- **EXERCISE**:
Copy out the entries below exactly as they stand, but only from the line containing "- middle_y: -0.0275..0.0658" through the line containing "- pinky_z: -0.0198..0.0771".

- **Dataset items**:
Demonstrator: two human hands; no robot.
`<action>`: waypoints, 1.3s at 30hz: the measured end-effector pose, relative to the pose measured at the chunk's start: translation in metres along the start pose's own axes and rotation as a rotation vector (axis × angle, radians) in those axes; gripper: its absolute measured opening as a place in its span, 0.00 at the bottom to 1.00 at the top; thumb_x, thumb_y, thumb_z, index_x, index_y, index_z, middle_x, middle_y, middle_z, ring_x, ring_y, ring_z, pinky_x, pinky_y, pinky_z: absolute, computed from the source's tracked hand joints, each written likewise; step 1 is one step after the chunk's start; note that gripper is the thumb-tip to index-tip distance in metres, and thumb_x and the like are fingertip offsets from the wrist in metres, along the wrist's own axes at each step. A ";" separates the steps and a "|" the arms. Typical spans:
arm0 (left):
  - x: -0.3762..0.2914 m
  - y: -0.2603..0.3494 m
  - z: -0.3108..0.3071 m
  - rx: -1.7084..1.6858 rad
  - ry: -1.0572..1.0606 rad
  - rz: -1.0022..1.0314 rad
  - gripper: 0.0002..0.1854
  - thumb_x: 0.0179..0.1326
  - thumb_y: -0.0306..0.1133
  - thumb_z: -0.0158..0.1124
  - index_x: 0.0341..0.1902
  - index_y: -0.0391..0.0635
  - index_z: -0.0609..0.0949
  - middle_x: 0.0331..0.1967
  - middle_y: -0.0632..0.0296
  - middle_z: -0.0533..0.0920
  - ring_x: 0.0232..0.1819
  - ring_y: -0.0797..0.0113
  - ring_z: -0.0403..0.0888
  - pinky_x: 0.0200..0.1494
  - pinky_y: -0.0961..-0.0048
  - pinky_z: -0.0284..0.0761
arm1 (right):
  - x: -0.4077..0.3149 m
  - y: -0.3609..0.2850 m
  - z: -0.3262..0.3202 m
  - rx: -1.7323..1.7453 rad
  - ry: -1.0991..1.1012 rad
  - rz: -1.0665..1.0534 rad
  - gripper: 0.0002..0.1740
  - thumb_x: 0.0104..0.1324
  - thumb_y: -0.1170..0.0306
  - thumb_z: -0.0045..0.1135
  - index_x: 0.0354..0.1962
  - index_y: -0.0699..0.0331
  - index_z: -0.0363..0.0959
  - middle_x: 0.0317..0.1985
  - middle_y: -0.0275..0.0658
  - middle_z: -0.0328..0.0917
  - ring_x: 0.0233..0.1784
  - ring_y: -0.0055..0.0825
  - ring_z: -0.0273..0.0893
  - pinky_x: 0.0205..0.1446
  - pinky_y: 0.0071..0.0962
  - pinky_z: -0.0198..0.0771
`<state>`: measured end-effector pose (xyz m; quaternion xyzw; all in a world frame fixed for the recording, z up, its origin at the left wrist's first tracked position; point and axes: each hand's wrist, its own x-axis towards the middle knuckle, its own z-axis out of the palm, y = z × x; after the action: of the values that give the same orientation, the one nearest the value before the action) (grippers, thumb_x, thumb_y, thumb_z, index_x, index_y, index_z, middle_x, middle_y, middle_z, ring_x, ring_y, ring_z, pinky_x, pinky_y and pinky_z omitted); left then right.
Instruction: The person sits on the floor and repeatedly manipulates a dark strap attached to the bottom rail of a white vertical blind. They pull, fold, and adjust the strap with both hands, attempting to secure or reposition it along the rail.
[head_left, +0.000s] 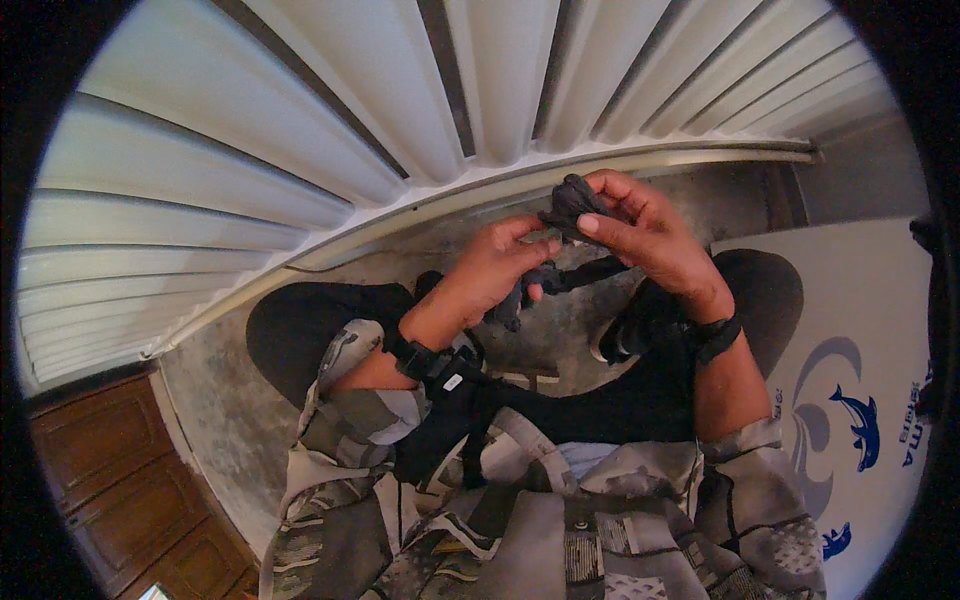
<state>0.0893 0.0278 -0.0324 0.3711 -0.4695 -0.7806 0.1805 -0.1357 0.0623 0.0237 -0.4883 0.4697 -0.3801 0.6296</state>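
Observation:
My left hand (501, 264) and my right hand (637, 225) meet above the floor, in front of my bent knees. Between them is a crumpled dark cloth (576, 204). The right thumb and fingers pinch its upper part. The left fingers grip its edge, and more dark fabric hangs below the left palm. A dark strip (592, 274) of what looks like the same fabric stretches under both hands towards the right knee. Each wrist wears a black strap. Whether the cloth is one piece or several, I cannot tell.
White ribbed panels (495, 82) rise from a pale ledge beyond my hands. A large white board or box side (750, 300) with blue dolphin prints stands at the right. Brown wooden panelling (127, 465) is at the lower left. Grey concrete floor (232, 420) shows around my legs.

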 end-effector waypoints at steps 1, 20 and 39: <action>0.002 0.000 -0.001 -0.003 -0.002 0.008 0.20 0.71 0.38 0.66 0.63 0.44 0.82 0.36 0.68 0.83 0.22 0.77 0.77 0.27 0.79 0.73 | 0.000 0.001 -0.001 -0.044 -0.005 0.035 0.14 0.72 0.64 0.66 0.51 0.59 0.78 0.39 0.20 0.78 0.37 0.09 0.70 0.37 0.17 0.67; 0.016 -0.035 -0.004 0.251 -0.012 0.015 0.12 0.71 0.36 0.64 0.49 0.41 0.85 0.33 0.68 0.86 0.26 0.77 0.80 0.30 0.76 0.75 | 0.008 0.041 -0.005 -0.548 0.095 -0.043 0.16 0.71 0.67 0.66 0.51 0.66 0.77 0.37 0.31 0.79 0.39 0.17 0.72 0.40 0.23 0.69; 0.028 -0.021 -0.026 0.032 0.383 0.160 0.11 0.68 0.33 0.66 0.48 0.38 0.84 0.32 0.64 0.86 0.24 0.76 0.80 0.30 0.78 0.73 | 0.019 0.045 -0.009 -0.221 0.273 0.157 0.14 0.75 0.58 0.61 0.47 0.60 0.83 0.33 0.23 0.81 0.32 0.11 0.72 0.31 0.18 0.65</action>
<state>0.0921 0.0052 -0.0695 0.4773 -0.4668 -0.6713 0.3219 -0.1384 0.0523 -0.0252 -0.4602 0.6263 -0.3386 0.5304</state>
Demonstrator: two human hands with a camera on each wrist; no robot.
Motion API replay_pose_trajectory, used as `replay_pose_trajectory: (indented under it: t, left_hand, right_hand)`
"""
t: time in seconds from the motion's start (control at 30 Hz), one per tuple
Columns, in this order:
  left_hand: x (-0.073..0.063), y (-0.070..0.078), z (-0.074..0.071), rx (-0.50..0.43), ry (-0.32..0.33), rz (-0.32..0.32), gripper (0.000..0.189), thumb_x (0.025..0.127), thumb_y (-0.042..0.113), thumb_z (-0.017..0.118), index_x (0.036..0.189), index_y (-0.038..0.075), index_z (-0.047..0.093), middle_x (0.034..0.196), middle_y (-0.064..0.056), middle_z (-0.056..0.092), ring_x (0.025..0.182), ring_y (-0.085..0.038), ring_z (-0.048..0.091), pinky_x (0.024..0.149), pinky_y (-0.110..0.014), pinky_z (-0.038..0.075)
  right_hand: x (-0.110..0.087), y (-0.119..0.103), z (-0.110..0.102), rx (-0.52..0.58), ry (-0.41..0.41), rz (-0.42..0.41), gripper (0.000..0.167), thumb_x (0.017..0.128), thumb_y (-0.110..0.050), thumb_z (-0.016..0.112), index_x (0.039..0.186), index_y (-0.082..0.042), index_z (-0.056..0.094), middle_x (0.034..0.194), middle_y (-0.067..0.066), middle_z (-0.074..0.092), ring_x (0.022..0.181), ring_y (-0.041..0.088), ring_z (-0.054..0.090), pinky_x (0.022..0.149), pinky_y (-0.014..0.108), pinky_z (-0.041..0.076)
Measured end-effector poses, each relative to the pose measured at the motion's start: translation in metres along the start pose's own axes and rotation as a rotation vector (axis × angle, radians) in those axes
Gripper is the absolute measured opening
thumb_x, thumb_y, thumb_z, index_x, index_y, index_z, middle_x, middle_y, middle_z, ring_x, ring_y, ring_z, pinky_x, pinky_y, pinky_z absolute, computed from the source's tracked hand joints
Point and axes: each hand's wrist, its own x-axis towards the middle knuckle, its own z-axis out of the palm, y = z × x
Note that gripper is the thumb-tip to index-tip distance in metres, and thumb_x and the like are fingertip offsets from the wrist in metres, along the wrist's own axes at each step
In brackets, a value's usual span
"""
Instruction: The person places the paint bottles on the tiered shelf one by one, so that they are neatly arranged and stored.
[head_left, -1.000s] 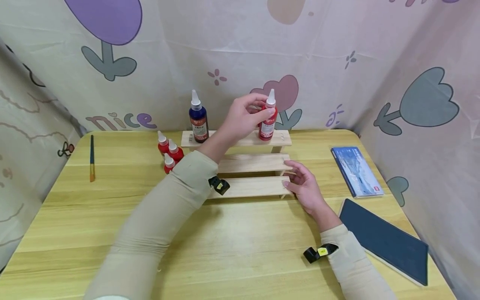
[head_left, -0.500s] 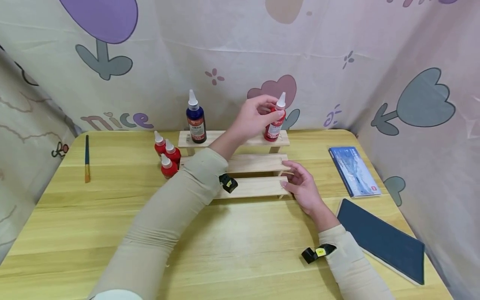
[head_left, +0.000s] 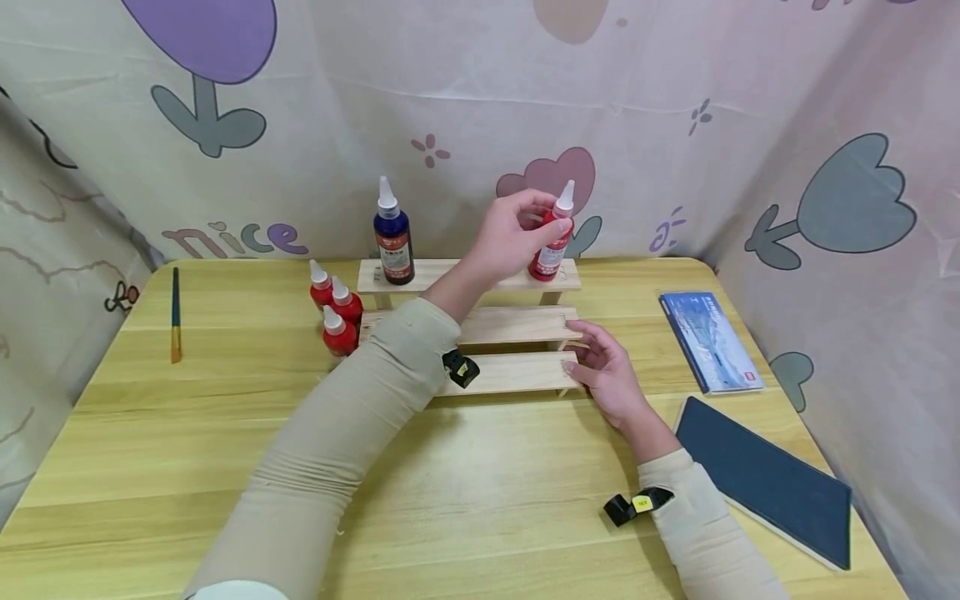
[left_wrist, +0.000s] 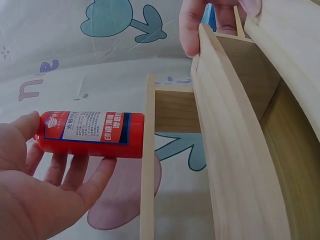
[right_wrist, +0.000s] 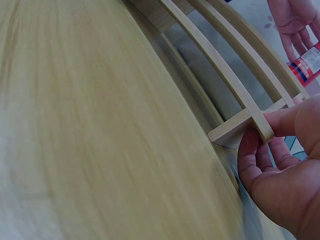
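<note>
In the head view a three-tier wooden rack (head_left: 517,327) stands at the back of the table. My left hand (head_left: 513,233) holds a red ink bottle (head_left: 552,257) with a white pointed cap near the right end of the top tier. The left wrist view shows that bottle's base right at the shelf board (left_wrist: 148,165), with thumb and fingers around its upper part. My right hand (head_left: 609,377) grips the rack's right end at the lower tiers, thumb and fingers around a board end (right_wrist: 261,127) in the right wrist view. A dark blue bottle (head_left: 394,250) stands upright on the top tier's left.
Beside the rack's left end stand several red bottles (head_left: 340,335) with white caps. A paintbrush (head_left: 176,317) lies at the far left. On the right are a blue-and-white booklet (head_left: 711,342) and a dark-covered book (head_left: 765,479). A patterned cloth (head_left: 450,75) hangs behind the table.
The left hand has moved the red bottle a little to the right along the top tier, then stayed there. The right hand keeps its hold on the rack's end.
</note>
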Motion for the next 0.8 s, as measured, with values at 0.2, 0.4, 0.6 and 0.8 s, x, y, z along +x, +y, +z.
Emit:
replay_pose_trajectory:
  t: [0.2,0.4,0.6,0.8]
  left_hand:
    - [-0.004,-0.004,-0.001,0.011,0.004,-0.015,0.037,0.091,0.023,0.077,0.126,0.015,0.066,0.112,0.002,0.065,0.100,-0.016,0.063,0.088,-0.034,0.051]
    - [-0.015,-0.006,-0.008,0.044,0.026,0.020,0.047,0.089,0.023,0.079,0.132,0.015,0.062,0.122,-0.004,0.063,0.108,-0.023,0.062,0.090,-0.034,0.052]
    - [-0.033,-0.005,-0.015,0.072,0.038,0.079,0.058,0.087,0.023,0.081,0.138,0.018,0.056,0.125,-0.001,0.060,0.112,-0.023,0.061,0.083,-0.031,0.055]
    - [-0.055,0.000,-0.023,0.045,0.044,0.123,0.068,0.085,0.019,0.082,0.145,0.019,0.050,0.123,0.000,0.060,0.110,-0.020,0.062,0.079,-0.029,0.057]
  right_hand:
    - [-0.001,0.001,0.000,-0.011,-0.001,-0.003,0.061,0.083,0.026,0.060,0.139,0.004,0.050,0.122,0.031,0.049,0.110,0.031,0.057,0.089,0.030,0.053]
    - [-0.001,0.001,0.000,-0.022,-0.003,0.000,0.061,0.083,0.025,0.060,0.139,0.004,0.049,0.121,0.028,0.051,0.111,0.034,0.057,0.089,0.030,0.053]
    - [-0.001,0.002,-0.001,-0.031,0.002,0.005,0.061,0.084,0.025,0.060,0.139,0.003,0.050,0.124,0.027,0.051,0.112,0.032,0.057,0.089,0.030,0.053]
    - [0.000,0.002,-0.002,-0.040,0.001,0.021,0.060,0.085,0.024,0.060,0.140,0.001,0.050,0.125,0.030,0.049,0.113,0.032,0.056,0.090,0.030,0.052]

- **ANSWER FOR THIS EXERCISE**:
  - middle_y: -0.0275..0.0658
  - middle_z: -0.0328..0.0917
  - ring_x: 0.0233..0.1784
  - ring_y: -0.0055..0.0825
  - ring_z: -0.0273..0.0893
  - pinky_x: 0.0205..0.1446
  - pinky_y: 0.0071..0.0962
  - pinky_z: -0.0198..0.0771

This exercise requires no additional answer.